Опять девочки перехватили инициативу.

…Наташка предложила к кому-нибудь из этих соседок домой сходить. Мальчишки не пошли, а мы ввалились гурьбой, почти как сюда к вам… Ну и что? Разговор даже не получился: соседка как начала кричать – хоть уши зажимай, – чтоб мы не лезли в чужие дела! Не подслушивали да не вынюхивали! И чтоб вообще убирались по-добру, по-здорову!.. После этого Наташа… нет, Вера придумала Олегу бойкот объявить. Но мальчишки отказались… Хорошо хоть Таню лечиться в Москву увезли. Но ведь она вернётся…

В заключение объединённый хор спросил у меня, что им делать? Как поступить? И могу ли я помочь хоть в чем-то?..

Я не стал произносить докучливые сентенции о высоких моральных качествах советского человека; не стал приводить общеизвестные примеры с писателями Николаем Островским, долгие годы находившимся в неподвижном состоянии, и Генрихом Гейне, проведшим последние годы жизни «в матрацной могиле», как он сам это называл; не вспомнил я и об австралийском писателе Алане Маршалле, о ком совсем недавно узнал, прочитав его хорошую повесть «Я умею прыгать через лужи»… Я также не стал говорить самоочевидные вещи – что сроки жизни недужных людей были бы короче, если с ними не находились бы преданные им и любящие люди.

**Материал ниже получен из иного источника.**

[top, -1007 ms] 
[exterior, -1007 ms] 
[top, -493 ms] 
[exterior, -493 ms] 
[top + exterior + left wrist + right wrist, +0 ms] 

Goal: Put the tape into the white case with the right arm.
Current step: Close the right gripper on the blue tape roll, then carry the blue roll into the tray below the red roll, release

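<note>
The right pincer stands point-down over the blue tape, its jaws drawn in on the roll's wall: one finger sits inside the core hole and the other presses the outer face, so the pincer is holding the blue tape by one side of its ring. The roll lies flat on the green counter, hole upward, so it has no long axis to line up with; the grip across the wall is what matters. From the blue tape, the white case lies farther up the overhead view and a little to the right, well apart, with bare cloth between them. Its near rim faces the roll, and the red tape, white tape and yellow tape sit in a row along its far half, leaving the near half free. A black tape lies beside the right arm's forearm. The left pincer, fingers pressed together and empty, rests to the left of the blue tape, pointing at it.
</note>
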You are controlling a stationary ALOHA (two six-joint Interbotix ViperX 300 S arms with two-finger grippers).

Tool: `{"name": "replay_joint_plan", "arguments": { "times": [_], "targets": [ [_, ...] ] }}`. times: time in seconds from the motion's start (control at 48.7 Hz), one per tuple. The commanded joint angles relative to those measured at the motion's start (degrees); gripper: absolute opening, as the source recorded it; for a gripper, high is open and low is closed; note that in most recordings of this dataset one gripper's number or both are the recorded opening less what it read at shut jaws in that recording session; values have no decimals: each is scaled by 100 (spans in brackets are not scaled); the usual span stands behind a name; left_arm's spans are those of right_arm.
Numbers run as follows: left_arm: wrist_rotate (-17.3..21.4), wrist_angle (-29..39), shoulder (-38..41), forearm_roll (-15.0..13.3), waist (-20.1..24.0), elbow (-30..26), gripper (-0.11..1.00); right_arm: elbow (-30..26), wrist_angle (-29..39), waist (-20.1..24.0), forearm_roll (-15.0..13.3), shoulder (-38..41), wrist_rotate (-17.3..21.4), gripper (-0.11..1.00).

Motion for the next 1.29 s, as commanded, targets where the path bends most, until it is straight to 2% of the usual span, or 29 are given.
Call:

Я не стал делать всего этого, потому что не верил и не верю в действенную силу любых навязываемых примеров. В лучшем случае, их действие импульсивно и скоротечно, а значит, малоэффективно. И когда, отвечая на вопрос простодушного читателя «делать жизнь с кого?», знаменитый поэт рекомендует: «С Дзержинского»; или когда, без всякого запроса с нашей стороны, нам внушают, что мы должны брать пример с Ленина-Сталина (Жукова-Ворошилова), – я не очень беспокоюсь, полагая, что по чужому примеру действовать почти никто не будет. А если будет, то исключительно по собственному желанию. И поступать по примеру Христа или Франциска Ассизского тоже без собственного побуждения никто не станет.